WORK INSTRUCTION: Entries below include pictures. Output exactly the lines from the one with "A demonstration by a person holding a" down to the one with "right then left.", both ends included, and leave the pictures out.

Recorded data
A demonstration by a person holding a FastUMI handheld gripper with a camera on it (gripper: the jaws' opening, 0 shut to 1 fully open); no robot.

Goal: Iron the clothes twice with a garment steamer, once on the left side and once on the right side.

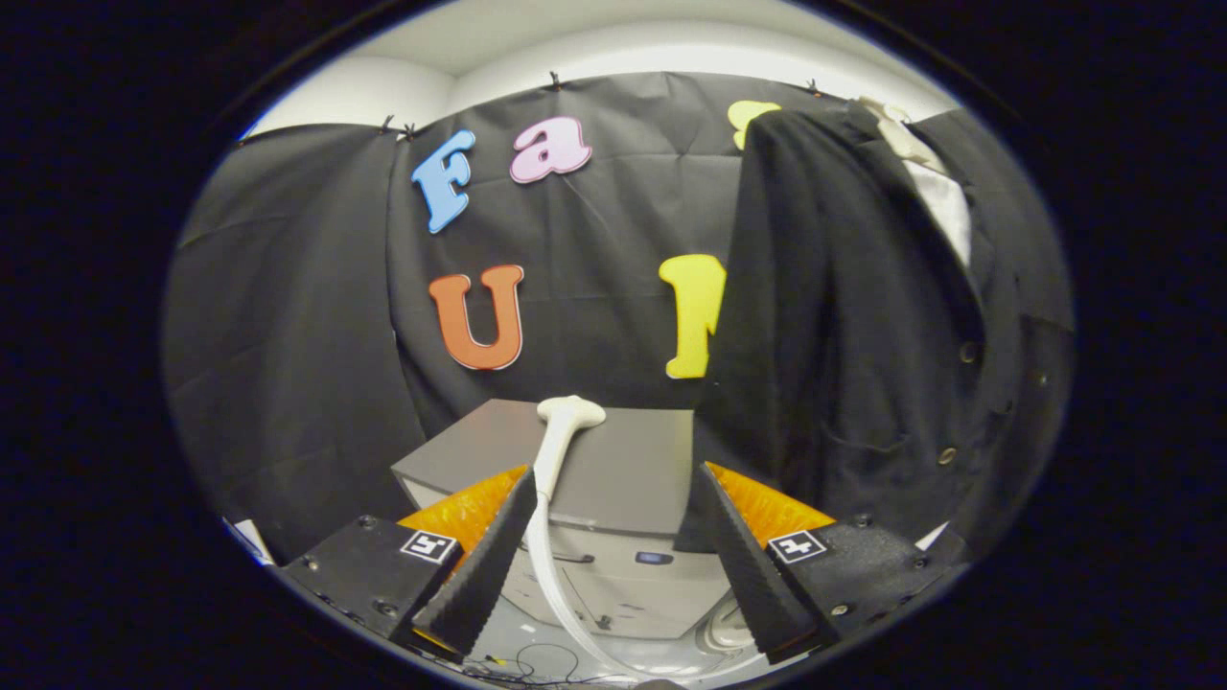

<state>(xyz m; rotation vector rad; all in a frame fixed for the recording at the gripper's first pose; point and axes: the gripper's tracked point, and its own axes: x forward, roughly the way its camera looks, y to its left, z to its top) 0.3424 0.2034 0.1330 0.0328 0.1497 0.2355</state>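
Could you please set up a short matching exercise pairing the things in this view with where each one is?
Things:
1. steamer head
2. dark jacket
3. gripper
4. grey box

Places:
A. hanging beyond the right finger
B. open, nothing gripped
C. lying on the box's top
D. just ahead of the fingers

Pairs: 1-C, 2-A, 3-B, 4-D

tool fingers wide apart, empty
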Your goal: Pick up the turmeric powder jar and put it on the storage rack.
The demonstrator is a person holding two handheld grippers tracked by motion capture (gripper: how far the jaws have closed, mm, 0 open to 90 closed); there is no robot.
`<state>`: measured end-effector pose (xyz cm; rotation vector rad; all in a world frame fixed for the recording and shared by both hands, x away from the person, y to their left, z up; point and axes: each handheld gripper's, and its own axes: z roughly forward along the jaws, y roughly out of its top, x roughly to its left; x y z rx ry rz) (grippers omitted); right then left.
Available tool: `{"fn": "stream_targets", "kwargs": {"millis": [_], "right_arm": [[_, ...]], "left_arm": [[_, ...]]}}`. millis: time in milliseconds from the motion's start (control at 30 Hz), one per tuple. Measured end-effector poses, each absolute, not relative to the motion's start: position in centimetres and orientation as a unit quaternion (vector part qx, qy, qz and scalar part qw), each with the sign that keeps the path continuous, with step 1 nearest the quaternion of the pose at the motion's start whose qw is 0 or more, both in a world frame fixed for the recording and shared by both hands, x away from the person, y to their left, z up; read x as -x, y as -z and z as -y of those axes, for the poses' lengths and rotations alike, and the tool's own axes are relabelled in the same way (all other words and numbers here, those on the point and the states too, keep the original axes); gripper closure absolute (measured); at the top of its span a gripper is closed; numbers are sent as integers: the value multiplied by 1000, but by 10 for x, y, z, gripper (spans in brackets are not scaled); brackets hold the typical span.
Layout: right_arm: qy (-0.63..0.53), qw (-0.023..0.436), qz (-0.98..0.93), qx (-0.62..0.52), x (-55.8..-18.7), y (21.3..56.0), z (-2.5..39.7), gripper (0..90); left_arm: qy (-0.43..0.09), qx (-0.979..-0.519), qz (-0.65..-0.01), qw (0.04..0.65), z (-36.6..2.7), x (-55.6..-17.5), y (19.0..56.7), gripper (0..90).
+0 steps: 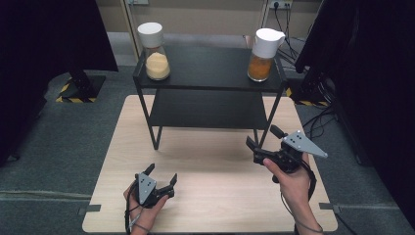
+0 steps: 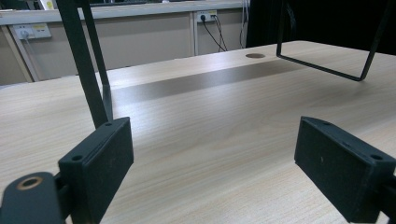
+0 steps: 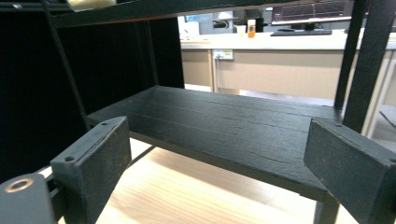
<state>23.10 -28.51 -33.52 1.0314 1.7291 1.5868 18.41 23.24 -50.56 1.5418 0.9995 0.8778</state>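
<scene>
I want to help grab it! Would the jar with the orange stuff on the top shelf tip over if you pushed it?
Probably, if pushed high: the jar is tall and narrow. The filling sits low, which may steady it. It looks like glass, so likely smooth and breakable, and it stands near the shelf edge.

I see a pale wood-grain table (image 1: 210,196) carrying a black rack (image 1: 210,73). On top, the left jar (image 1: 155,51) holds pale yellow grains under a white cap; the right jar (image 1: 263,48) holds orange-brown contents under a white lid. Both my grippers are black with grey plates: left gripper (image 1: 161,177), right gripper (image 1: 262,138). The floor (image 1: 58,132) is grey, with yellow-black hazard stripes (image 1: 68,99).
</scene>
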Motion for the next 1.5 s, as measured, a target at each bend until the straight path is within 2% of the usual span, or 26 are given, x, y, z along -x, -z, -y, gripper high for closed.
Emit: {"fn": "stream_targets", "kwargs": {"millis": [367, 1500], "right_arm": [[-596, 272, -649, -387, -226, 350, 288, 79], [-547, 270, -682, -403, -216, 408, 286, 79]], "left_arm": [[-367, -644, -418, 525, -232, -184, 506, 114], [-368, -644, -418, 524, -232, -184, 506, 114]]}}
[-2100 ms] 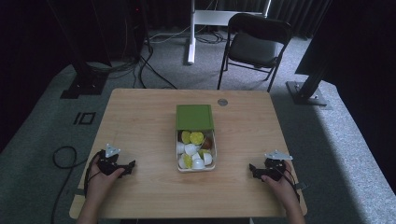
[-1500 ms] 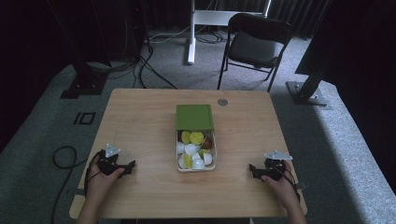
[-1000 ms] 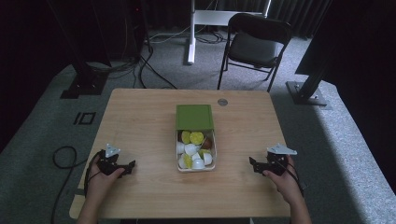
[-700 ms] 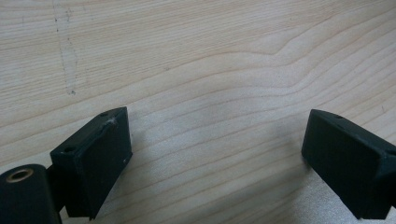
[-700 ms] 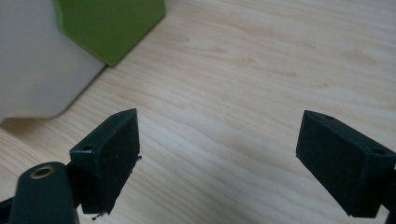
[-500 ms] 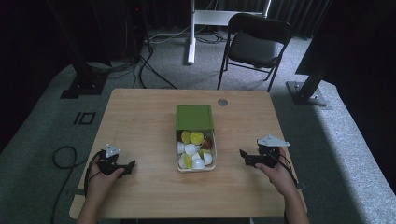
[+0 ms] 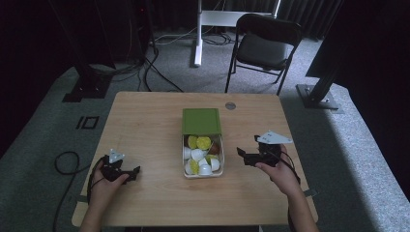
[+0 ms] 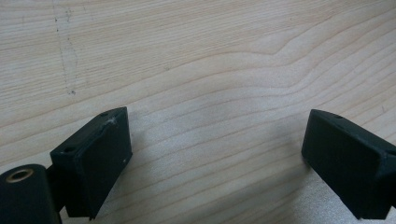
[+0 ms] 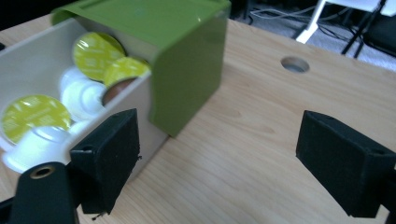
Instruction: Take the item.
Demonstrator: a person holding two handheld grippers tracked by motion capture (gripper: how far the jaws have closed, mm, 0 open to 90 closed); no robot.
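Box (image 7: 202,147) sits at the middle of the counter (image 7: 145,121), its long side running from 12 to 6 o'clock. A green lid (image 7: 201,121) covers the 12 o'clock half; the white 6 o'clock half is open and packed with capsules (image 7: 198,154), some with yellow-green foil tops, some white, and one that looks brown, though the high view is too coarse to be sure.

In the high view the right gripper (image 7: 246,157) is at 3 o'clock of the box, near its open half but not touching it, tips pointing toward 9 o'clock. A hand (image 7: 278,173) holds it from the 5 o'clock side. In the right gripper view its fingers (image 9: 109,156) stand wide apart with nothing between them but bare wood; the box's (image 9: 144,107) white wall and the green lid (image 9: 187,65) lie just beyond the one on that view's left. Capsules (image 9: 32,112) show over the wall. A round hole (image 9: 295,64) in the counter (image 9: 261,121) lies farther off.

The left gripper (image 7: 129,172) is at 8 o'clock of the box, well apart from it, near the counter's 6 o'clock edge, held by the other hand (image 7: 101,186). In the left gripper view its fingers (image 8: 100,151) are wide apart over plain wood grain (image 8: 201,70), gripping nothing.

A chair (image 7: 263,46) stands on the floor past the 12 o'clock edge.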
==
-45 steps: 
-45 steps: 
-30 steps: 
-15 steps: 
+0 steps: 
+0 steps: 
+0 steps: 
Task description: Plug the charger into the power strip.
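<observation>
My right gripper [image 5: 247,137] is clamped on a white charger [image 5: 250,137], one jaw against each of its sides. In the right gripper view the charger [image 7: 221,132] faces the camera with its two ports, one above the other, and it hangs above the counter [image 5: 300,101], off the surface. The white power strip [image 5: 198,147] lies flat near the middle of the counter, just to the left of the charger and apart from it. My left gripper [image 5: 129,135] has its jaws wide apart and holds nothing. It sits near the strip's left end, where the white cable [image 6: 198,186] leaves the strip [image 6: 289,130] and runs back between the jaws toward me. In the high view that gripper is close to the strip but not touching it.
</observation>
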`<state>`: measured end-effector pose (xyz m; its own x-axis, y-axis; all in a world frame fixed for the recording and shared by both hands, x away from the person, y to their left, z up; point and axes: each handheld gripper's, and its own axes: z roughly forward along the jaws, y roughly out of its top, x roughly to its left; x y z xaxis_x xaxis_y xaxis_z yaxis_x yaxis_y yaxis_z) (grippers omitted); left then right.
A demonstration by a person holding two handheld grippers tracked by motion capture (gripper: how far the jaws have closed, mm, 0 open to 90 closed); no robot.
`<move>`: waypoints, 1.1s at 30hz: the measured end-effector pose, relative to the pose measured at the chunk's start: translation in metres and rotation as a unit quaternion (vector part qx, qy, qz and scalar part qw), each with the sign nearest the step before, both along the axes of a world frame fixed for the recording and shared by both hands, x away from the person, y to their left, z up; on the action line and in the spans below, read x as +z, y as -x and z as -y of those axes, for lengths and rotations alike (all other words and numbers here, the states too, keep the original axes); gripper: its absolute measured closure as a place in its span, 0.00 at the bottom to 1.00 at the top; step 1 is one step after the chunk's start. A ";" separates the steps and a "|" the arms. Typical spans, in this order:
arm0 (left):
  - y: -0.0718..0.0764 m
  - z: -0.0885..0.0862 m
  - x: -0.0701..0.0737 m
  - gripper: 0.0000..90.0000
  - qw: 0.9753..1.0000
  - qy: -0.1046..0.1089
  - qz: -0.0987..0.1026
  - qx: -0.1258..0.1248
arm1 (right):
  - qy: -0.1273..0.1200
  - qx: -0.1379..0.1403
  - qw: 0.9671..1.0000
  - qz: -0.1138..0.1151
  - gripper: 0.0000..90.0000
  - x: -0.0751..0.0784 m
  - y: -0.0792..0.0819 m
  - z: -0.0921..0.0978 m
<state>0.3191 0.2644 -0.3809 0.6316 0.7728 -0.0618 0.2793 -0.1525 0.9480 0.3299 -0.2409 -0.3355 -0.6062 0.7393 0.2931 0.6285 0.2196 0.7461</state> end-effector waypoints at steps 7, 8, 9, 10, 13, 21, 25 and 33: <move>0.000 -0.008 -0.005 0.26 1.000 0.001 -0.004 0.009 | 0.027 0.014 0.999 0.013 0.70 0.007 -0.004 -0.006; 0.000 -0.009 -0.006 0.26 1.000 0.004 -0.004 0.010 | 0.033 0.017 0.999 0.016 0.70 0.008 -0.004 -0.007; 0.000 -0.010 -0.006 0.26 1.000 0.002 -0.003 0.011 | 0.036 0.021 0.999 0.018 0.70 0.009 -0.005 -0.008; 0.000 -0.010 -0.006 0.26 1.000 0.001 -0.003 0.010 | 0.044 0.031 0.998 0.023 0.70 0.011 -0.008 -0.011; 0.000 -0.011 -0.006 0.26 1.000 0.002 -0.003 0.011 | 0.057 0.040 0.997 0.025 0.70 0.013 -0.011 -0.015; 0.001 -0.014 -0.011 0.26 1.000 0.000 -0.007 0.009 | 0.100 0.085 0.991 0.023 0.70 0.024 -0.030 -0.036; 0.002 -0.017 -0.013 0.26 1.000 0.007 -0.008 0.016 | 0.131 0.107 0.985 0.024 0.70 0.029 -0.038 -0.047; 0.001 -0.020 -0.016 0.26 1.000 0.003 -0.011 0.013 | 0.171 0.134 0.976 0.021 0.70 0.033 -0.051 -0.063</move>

REPLY TO THE TASK:
A demonstration by a person holding a FastUMI handheld gripper with a camera on it (gripper: the jaws' opening, 0 shut to 1 fully open); no robot.

Goal: Iron the clothes twice with a garment steamer, once on the left side and once on the right side.


<state>(xyz m; rotation vector rad; all in a frame fixed for the recording at the gripper's first pose; point and axes: the gripper's tracked point, and its own axes: x forward, roughly the way its camera looks, y to its left, z to its top) 0.3424 0.2034 0.1330 0.0328 0.1497 0.2355</state>
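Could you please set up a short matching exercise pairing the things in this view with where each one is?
Things:
1. steamer head
2. dark jacket
3. gripper
4. grey box

Places:
A. hanging beyond the right finger
B. open, nothing gripped
C. lying on the box's top
D. just ahead of the fingers

Pairs: 1-C, 2-A, 3-B, 4-D

tool fingers wide apart, empty
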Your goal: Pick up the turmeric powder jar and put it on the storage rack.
The demonstrator is a person holding two handheld grippers tracked by motion capture (gripper: how far the jaws have closed, mm, 0 open to 90 closed); there is no robot.
`<state>`: measured end-effector pose (xyz cm; rotation vector rad; all in a world frame fixed for the recording and shared by both hands, x away from the person, y to their left, z up; point and axes: each handheld gripper's, and its own axes: z roughly forward along the jaws, y roughly out of its top, x roughly to its left; x y z rx ry rz) (grippers omitted); right then left.

No more work remains in this exercise.